%% =====================================================================
%% This library is free software; you can redistribute it and/or modify
%% it under the terms of the GNU Lesser General Public License as
%% published by the Free Software Foundation; either version 2 of the
%% License, or (at your option) any later version.
%% This library is distributed in the hope that it will be useful, but
%% WITHOUT ANY WARRANTY; without even the implied warranty of
%% Lesser General Public License for more details.
%% You should have received a copy of the GNU Lesser General Public
%% License along with this library; if not, write to the Free Software
%% Foundation, Inc., 59 Temple Place, Suite 330, Boston, MA 02111-1307
%% USA
%% @private
%% @copyright 2001-2003 Richard Carlsson
%% @author Richard Carlsson <carlsson.richard@gmail.com>
%% @see edoc
%% @end
%% =====================================================================
%% @doc EDoc wiki expansion, parsing and postprocessing of XML text.
%% Uses {@link //xmerl.
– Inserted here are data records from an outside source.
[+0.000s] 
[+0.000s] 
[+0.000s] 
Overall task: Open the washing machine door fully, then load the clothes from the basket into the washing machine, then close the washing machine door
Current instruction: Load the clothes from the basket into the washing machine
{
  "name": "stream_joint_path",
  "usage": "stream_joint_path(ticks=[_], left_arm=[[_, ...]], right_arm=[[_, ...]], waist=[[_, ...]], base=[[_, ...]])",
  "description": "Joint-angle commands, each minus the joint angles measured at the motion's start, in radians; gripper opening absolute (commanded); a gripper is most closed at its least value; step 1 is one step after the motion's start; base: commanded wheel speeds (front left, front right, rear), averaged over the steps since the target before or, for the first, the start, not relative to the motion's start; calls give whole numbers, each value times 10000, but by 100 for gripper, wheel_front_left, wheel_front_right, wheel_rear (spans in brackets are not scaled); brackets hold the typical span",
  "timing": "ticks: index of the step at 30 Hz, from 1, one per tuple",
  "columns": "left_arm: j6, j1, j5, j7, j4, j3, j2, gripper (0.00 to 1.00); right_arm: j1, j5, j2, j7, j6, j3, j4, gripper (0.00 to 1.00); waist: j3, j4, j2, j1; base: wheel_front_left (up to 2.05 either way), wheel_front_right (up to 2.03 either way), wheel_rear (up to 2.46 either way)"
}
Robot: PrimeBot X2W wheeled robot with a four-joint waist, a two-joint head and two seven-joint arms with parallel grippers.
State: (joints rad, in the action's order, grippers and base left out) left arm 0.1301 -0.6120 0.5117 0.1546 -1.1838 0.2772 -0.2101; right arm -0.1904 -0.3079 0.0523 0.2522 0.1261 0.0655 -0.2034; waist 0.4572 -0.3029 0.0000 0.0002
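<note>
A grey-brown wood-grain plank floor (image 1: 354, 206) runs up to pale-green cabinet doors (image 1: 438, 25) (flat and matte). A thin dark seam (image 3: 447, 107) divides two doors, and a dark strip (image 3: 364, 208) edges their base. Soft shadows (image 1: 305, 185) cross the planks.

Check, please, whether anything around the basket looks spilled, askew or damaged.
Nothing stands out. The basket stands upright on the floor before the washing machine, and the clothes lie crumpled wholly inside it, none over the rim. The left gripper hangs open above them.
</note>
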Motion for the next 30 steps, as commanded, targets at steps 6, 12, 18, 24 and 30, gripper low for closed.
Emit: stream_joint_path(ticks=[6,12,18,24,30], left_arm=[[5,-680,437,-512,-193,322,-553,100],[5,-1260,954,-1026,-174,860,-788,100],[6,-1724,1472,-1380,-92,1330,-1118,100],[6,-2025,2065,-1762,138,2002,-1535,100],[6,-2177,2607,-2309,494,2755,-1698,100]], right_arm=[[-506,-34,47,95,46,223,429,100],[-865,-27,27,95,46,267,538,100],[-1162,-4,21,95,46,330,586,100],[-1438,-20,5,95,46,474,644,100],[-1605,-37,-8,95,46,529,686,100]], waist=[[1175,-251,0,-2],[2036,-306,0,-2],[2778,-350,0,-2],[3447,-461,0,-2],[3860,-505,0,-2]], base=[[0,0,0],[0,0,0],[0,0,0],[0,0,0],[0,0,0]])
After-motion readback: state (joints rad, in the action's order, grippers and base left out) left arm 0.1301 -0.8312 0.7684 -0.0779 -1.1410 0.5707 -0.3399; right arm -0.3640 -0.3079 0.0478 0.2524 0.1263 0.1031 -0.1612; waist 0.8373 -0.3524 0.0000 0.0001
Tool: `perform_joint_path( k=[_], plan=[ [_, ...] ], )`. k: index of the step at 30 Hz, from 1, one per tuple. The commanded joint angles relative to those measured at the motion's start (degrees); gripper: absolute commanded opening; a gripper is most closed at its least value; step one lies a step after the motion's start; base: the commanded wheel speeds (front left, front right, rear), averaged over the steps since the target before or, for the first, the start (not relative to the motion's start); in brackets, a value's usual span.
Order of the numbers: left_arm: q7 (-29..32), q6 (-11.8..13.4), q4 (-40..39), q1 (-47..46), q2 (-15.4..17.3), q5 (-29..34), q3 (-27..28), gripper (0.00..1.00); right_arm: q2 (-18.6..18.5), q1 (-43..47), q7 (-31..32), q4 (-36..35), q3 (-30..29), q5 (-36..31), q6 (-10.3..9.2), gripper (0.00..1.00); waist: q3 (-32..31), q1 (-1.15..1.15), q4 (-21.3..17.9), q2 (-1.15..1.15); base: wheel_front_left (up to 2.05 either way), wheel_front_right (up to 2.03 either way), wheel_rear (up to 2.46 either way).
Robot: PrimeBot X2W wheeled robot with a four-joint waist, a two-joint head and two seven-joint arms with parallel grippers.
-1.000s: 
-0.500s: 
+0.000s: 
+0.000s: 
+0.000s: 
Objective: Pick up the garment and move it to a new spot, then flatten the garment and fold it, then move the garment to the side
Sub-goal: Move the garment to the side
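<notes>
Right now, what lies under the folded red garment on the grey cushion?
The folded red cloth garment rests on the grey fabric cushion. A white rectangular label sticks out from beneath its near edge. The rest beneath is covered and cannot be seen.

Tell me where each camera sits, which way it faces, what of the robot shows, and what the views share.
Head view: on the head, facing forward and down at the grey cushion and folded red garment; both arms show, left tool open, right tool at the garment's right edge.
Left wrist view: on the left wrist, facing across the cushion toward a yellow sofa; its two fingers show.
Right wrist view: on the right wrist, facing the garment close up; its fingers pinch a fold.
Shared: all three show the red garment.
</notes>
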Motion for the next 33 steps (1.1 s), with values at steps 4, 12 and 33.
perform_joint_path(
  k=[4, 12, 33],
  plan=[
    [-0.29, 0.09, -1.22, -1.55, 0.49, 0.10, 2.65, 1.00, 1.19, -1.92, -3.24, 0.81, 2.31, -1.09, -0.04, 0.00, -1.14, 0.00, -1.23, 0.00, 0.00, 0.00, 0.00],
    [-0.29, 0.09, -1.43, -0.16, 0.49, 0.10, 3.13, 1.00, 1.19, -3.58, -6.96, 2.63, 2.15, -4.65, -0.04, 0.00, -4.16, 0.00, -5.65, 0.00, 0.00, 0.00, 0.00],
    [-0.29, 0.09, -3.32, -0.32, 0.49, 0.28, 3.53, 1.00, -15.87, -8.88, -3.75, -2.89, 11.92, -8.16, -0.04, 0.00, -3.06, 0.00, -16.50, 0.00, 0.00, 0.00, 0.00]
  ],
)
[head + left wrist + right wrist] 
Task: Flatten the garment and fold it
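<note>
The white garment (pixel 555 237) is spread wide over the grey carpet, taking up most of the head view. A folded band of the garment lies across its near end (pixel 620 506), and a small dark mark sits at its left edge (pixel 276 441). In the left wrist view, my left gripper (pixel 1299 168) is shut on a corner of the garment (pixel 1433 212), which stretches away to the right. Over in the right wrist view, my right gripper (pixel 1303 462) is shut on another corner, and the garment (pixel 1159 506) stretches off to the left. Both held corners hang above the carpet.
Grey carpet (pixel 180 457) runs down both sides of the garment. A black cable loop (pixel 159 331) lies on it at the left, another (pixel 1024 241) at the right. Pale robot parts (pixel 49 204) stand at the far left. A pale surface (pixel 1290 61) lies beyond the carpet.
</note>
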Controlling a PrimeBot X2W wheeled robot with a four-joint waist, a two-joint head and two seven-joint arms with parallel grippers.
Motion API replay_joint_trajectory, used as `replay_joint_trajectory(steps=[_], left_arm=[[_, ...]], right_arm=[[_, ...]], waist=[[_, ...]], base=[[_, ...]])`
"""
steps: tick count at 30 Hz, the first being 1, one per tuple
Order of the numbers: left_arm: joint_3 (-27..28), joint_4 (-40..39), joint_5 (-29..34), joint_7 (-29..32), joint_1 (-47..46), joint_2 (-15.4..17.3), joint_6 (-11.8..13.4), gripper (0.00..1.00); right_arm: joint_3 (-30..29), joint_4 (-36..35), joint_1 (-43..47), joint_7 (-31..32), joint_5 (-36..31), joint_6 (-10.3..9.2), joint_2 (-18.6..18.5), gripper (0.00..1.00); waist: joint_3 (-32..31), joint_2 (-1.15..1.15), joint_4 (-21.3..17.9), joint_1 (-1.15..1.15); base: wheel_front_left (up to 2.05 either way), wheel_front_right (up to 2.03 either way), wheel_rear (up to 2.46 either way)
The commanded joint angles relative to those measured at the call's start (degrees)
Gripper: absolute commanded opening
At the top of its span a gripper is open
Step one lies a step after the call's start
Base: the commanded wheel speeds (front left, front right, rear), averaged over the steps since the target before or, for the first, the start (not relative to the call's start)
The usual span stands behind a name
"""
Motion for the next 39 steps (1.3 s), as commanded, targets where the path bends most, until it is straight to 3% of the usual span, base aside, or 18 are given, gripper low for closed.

XMerL}.
%% @end
%% Notes:
%% * Whatever happens in this module, it must interact nicely with the
%% actual XML-parsing. It is not acceptable to break any existing and
%% legal XML markup so that it does not parse or is rendered wrong.
%% * The focus should always be on making *documentation* easier to
%% write. No wiki notation should be introduced unless it is clear that
%% it is better than using plain XHTML, making typing less cumbersome
%% and the resulting text easier to read. The wiki notation should be a
%% small bag of easy-to-remember tricks for making XHTML documentation
%% easier to write, not a complete markup language in itself. As a
%% typical example, it is hardly worthwile to introduce a special
%% notation like say, ""..."" for emphasized text, since <em>...</em> is
%% not much harder to write, not any less readable, and no more
%% difficult to remember, especially since emphasis is not very often
%% occurring in normal documentation.
%% * The central reasoning for the code-quoting goes like this: I don't
%% want to have special escape characters within the quotes (like
%% backslash in C), to allow quoting of the quote characters themselves.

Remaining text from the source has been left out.